Por: Diario Digital Castelo Branco/Lusa
Segundo as previsões de primavera do “Ernst & Young Eurozone Forecast”, o relatório trimestral que efetua a previsão da evolução macroeconómica em todos os países da zona euro, a demissão do primeiro-ministro, José Sócrates, no final de março demonstra que “o país vai precisar de recorrer à ajuda externa, seja do Fundo Monetário Internacional (FMI), seja do Fundo Europeu de Estabilidade Financeira (FEEF) antes de junho, a data mais crítica nos reembolsos de dívida”.
A Ernst & Young considera que, até ao momento, “os esforços para acalmar os mercados não têm tido os benefícios esperados”, uma vez que a República Portuguesa terá de devolver ao mercado 10 mil milhões de euros, até junho.

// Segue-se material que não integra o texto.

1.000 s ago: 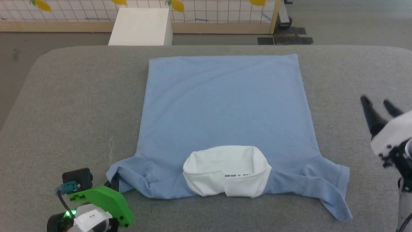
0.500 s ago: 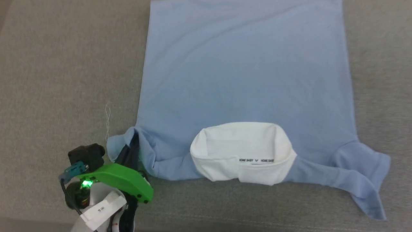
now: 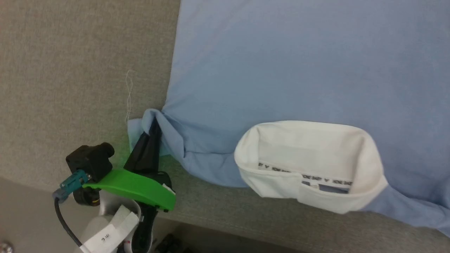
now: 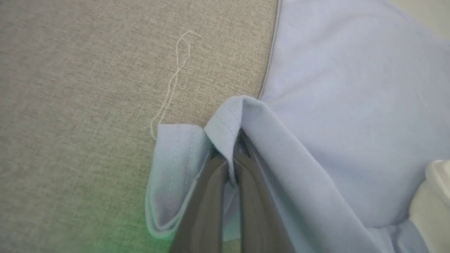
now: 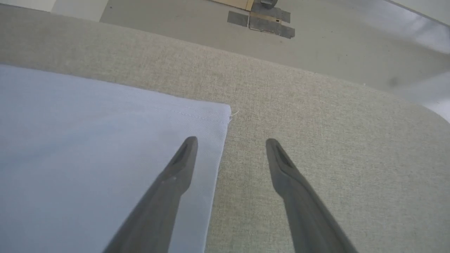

Apesar de as medidas de austeridade “começarem a dar sinais de melhoria das finanças públicas, é mais que provável que Portugal entre em recessão este ano”, prevê a Ernst & Young, que estima uma queda do PIB de 1,1 por cento este ano.
De acordo com a estimativa, o PIB português só deverá dar sinais de recuperação em 2012, ano em que deverá situar-se nos 0,7 por cento. Em 2013 deverá chegar aos 1,4 por cento, em 2014 aos 1,6 por cento e, em 2015, deverá situar-se nos 1,8 por cento, de acordo com as previsões dos analistas.